The European fund investor’s buyout, secondaries and co-investment funds are all more than halfway to their targets.

European fund investor Akina has held interim closings for three of its funds, the firm said.

An Akina spokesman told Private Equity International 's sister publication Secondaries Investor that Euro Choice VI, which focuses on buyout, growth capital and select special situation opportunities in mid-sized European companies, has raised “substantially” more than two-thirds of its target size. According to PEI data, the fund is looking to raise €300 million and held a first close on €180 million in November.
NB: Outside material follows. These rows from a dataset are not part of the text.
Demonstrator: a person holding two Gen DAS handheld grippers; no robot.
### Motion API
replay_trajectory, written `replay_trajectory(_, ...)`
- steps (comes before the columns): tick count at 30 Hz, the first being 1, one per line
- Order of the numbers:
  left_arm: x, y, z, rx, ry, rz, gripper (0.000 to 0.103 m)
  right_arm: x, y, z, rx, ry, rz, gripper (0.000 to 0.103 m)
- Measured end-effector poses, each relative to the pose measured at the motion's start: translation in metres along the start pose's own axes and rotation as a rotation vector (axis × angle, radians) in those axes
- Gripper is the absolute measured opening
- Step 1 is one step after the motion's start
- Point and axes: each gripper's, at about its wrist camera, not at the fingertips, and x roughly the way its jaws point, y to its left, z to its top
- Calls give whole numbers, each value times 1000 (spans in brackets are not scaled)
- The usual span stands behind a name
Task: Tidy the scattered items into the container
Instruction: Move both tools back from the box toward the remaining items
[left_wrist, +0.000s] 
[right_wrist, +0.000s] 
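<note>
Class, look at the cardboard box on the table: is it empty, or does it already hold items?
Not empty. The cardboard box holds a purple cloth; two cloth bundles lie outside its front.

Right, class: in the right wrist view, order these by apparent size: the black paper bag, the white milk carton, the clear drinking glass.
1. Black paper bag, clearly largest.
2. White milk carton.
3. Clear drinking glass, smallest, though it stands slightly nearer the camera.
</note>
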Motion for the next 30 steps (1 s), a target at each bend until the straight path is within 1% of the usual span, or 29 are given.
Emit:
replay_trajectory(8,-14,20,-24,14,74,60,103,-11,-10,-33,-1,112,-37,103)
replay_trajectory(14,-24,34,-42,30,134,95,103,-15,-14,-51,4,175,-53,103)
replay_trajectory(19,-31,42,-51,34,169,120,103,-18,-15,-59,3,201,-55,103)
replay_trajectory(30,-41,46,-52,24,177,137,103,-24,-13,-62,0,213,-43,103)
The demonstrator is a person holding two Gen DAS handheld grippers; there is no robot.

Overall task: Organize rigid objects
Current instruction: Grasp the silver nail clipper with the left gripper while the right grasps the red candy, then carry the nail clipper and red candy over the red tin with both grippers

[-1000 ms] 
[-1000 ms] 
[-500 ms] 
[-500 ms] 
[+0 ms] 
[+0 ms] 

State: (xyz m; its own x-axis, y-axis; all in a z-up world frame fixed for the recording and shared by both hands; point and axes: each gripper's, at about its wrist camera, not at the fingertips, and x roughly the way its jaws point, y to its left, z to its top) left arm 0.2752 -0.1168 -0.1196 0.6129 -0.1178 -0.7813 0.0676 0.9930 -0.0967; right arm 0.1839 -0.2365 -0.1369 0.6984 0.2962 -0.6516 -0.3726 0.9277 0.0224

The fund focuses on primary fund investments but also makes secondaries investments. It has already made two secondaries deals in Italy and Spain, and eight primary investments including in the Benelux countries; UK, France, Germany, Italy, Spain and Sweden, the firm said.

It is expected to hold a final close on 31 October.

Its predecessor, Euro Choice V, fell short of its €600 million target after it launched in 2012. It held a final close on €372 million in April 2014, according to PEI data. British pension fund IMI Common Investment Fund is a limited partner in the fund.

Akina's first dedicated co-investment vehicle, Euro Choice Direct, which is targeting €150 million, has held an interim close on nearly half of its target, according to the spokesman. The fund has made three co-investments so far.

The Zurich-based firm also said its second dedicated secondaries fund, Euro Choice Secondary II, held a close on €120 million, more than halfway toward its €225 million target .  Akina said it targets value, inflection point and high-discount opportunities in the European mid-market of between €5 million and 30 million.

Its predecessor, Euro Choice Secondary, was oversubscribed and held a final close on €224 million in January 2015, above its €200 million target, according to PEI data.